Les géants de la technologie «jouent un rôle désormais prépondérant dans chaque campagne» et «il faudra désormais considérer ces grandes entreprises et leurs dirigeants, comme Musk, comme une partie prenante importante du jeu et de l'actualité politique», a ajouté l’éthicien en technologie.
Il s’inquiète toutefois des dérives que peut poser «la proximité dangereuse» des géants de la technologie et des décideurs politiques.
Par exemple, il a rappelé que l’entreprise Cambridge Analytica avait utilisé les données personnelles de près de 100 millions d’utilisateurs sur Facebook, récoltées sans autorisation, pour soutenir la campagne électorale présidentielle de Donald Trump en 2016.
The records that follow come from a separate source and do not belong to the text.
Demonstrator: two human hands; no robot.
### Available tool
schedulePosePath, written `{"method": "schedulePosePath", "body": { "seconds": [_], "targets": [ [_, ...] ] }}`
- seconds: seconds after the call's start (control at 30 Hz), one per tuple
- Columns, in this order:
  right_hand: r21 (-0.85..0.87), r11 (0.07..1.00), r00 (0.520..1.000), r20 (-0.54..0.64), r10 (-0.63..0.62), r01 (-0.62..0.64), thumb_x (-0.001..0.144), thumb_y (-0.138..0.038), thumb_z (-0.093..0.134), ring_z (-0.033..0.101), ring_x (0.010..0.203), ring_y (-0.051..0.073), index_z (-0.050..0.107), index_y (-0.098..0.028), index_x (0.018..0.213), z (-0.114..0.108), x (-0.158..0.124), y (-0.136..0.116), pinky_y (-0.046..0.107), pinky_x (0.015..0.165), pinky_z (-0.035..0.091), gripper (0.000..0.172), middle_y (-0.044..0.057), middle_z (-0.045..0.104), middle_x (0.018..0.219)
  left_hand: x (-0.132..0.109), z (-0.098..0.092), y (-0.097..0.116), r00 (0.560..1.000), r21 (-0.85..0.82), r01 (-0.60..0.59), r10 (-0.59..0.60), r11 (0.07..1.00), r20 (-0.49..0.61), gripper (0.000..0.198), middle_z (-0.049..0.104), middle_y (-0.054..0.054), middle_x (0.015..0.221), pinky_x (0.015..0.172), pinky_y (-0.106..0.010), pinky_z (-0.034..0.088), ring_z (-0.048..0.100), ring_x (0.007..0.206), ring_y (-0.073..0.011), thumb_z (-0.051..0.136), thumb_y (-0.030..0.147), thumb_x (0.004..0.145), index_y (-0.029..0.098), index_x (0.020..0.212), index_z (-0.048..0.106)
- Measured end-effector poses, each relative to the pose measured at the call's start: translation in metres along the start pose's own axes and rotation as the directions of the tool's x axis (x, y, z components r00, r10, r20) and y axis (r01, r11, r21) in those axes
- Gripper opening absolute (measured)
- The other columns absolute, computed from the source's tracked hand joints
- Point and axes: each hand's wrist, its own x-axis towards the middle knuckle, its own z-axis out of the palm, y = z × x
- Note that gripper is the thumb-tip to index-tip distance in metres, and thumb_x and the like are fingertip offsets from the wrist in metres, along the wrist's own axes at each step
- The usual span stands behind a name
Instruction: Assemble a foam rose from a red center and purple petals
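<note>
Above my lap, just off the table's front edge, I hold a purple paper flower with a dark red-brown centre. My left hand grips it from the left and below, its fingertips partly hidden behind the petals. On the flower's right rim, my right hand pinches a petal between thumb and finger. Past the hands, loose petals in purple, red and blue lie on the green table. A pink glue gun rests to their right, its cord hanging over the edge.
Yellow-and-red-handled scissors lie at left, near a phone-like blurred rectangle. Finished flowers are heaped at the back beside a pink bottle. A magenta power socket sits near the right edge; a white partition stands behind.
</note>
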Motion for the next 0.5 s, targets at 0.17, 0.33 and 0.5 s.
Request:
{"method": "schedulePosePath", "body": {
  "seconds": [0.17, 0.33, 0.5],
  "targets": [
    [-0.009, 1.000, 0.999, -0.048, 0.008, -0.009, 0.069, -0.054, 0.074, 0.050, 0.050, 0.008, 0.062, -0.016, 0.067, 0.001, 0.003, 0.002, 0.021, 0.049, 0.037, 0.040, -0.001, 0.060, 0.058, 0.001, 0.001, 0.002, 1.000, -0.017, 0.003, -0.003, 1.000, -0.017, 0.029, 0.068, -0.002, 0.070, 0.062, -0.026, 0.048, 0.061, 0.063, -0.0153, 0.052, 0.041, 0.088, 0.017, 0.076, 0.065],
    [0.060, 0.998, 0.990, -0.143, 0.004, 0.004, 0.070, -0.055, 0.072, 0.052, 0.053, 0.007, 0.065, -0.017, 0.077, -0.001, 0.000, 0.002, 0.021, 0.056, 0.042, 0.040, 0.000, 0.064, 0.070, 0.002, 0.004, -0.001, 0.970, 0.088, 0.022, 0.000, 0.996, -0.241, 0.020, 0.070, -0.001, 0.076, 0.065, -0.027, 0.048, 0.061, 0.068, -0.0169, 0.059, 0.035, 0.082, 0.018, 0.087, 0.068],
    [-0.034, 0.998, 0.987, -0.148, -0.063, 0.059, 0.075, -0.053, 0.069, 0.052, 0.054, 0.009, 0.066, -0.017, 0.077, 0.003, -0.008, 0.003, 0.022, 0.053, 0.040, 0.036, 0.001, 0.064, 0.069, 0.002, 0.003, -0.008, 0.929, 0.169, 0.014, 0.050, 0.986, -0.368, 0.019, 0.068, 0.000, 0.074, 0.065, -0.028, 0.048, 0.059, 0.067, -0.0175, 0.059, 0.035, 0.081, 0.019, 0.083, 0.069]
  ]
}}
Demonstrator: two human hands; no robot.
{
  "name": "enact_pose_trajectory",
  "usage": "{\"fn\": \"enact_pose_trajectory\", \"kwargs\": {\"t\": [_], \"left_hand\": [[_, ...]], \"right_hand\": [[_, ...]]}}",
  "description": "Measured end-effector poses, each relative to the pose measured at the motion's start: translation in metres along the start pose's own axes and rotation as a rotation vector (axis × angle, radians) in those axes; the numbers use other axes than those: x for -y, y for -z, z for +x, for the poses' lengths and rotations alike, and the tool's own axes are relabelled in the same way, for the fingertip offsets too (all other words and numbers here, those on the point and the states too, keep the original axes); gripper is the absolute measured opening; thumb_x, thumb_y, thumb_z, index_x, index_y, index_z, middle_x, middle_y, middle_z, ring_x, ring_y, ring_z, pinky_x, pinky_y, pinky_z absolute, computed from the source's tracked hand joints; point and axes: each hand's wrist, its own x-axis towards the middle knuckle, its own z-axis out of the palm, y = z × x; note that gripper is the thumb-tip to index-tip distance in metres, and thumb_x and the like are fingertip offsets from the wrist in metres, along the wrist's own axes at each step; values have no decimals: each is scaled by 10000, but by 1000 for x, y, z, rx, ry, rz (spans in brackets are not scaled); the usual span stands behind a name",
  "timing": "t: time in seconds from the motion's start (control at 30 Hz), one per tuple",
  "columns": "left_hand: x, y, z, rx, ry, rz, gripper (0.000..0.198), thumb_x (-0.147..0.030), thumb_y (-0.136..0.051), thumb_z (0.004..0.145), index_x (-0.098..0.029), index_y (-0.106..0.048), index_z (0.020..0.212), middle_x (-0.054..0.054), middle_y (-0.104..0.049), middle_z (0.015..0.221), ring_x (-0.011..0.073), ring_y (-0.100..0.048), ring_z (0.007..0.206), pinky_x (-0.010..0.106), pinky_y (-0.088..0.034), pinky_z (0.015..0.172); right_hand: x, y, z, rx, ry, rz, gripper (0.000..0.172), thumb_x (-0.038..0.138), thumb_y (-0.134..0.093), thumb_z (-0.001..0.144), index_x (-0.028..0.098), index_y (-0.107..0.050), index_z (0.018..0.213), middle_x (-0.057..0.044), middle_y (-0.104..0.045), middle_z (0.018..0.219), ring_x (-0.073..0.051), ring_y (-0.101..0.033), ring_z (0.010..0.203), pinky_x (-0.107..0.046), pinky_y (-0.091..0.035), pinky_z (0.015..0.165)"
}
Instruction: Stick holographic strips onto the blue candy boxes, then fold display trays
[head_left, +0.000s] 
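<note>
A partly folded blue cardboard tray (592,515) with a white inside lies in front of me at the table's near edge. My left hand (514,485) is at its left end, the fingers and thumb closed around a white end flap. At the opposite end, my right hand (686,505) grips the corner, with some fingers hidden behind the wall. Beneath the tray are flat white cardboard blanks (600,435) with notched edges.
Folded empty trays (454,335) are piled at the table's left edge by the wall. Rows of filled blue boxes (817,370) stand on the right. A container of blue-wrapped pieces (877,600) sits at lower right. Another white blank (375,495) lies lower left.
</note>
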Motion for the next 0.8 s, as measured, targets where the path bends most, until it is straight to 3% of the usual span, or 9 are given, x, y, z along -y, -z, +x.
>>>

Le fait qu’Elon Musk soit à la tête de plusieurs entreprises est également problématique, selon lui, car «son influence politique pourrait lui permettre d’influencer sur la réglementation» de l’intelligence artificielle, par exemple, mais aussi de «l’exploration spatiale ou alors de la réglementation concernant les véhicules électriques», trois secteurs dans lesquels Elon Musk a investi beaucoup d’argent.
«S'il a l'ambition de réunir un nombre particulier d'hommes politiques à travers le monde pour partager une vision commune, et que ces hommes politiques finissent par mettre en place des politiques publiques qui vont aller dans le même sens, alors on peut se demander jusqu’à quel point on peut laisser un dirigeant d’entreprise avoir son mot à dire sur les politiques publiques de différentes nations. C’est quand même un tournant majeur de la politique au niveau international.»
Intelligence artificielle et désinformation
Au-delà des possibles conflits d’intérêts, le développement de l’intelligence artificielle par le conseiller de Donald Trump, notamment dans les projets Colossus AI et Grok, et l’utilisation éventuelle de l’intelligence artificielle lors de campagne électorale préoccupent Fatah Lacen.
«Il faudra surveiller» et éventuellement «sanctionner» l’utilisation des «deepfakes» et de l’intelligence artificielle «qui permet de faire dire des choses compromettantes à un candidat».
Le chercheur Lacen est d'avis que «la désinformation et la manipulation de l’opinion publique en faveur de tel ou tel candidat» risquent d’être «de plus en plus présentes dans les campagnes électorales».
En juillet dernier, pendant la campagne présidentielle américaine, Elon Musk avait partagé une vidéo truquée, générée par l’intelligence artificielle, qui imitait la voix de la vice-présidente Kamala Harris disant des choses compromettantes qu’elle n’avait pas dites.
La vidéo avait été initialement publiée par un animateur de radio conservateur qui avait mentionné qu’il s’agissait d’une «parodie».
Mais cette référence était absente de la publication d’Elon Musk.